Task description: Quote all entries exactly, leaving pictures aside.

Record extracts:
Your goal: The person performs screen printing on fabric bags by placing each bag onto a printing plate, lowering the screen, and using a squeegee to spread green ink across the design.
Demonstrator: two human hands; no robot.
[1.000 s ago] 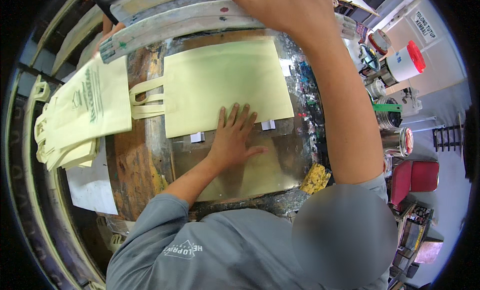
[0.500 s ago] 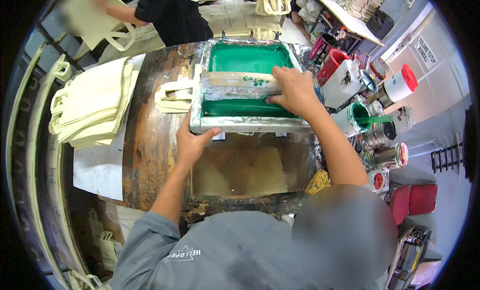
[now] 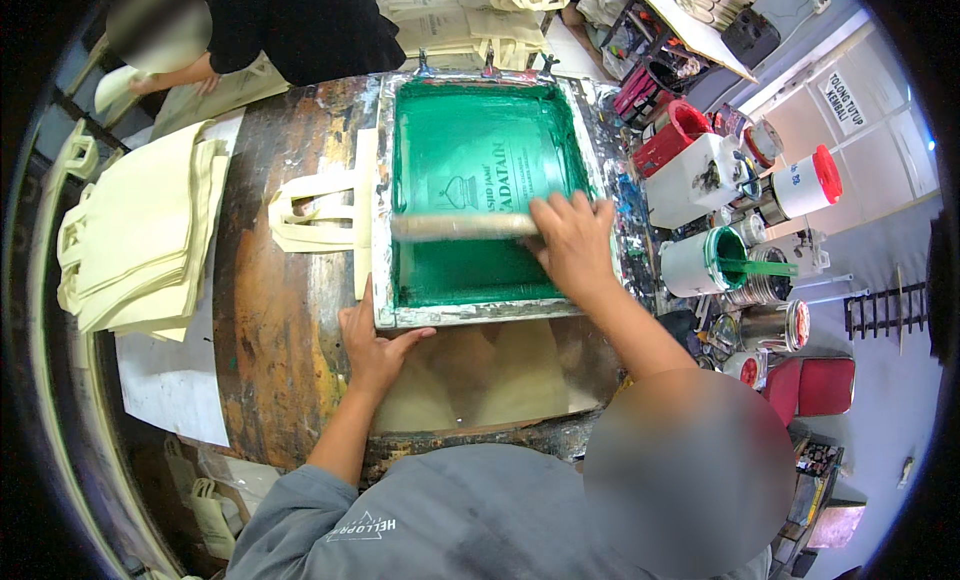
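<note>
A wooden squeegee [image 3: 465, 227] lies across the green ink in a screen printing frame [image 3: 478, 315]. My right hand [image 3: 577, 242] is closed round the squeegee's right end, with some fingers hidden behind it. A printed design shows through the mesh [image 3: 480, 140] beyond the blade. At the frame's near left corner rests my left hand [image 3: 372, 350], thumb and forefinger spread along the two sides; its other fingers are partly hidden. From under the frame's left side stick out the handles of a cream cloth bag [image 3: 315, 215].
On the left lies a stack of cream bags [image 3: 140, 235]. Paint tubs crowd the right, including a white bucket [image 3: 695, 263] with green ink and a red tub [image 3: 675, 135]. Clamps [image 3: 488, 62] hold the frame's far side. Beyond stands a co-worker [image 3: 300, 30].
The squeegee has come toward me across the mesh and stands more on edge, baring the design behind it. My left hand stays at the corner. The co-worker's raised bag has moved away.
</note>
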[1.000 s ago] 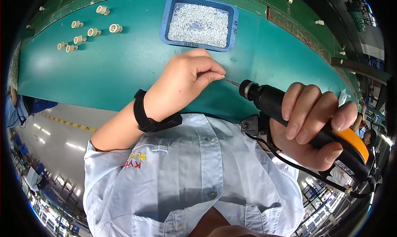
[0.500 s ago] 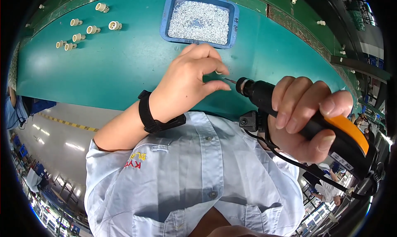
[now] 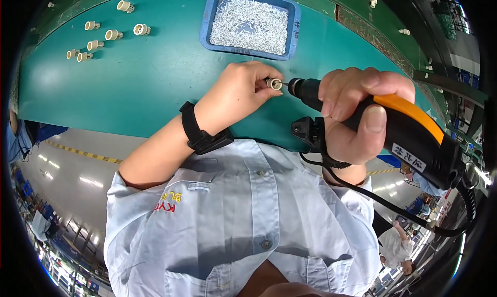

Result:
Your goal: The person performs screen printing on fabric bags by placing each bag onto a printing plate, lowering the screen, and using a squeegee to spread green ink across the design.
Demonstrator: two human hands; no robot.
[1.000 s ago] 
[0.500 s ago] 
[now] 
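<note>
A wooden squeegee [image 3: 465, 227] lies across the green ink in a screen printing frame [image 3: 478, 315]. My right hand [image 3: 577, 242] is closed round the squeegee's right end, with some fingers hidden behind it. A printed design shows through the mesh [image 3: 480, 140] beyond the blade. At the frame's near left corner rests my left hand [image 3: 372, 350], thumb and forefinger spread along the two sides; its other fingers are partly hidden. From under the frame's left side stick out the handles of a cream cloth bag [image 3: 315, 215].
On the left lies a stack of cream bags [image 3: 140, 235]. Paint tubs crowd the right, including a white bucket [image 3: 695, 263] with green ink and a red tub [image 3: 675, 135]. Clamps [image 3: 488, 62] hold the frame's far side. Beyond stands a co-worker [image 3: 300, 30].
The squeegee has come toward me across the mesh and stands more on edge, baring the design behind it. My left hand stays at the corner. The co-worker's raised bag has moved away.
</note>
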[1.000 s ago] 
[0.500 s ago] 
[now] 

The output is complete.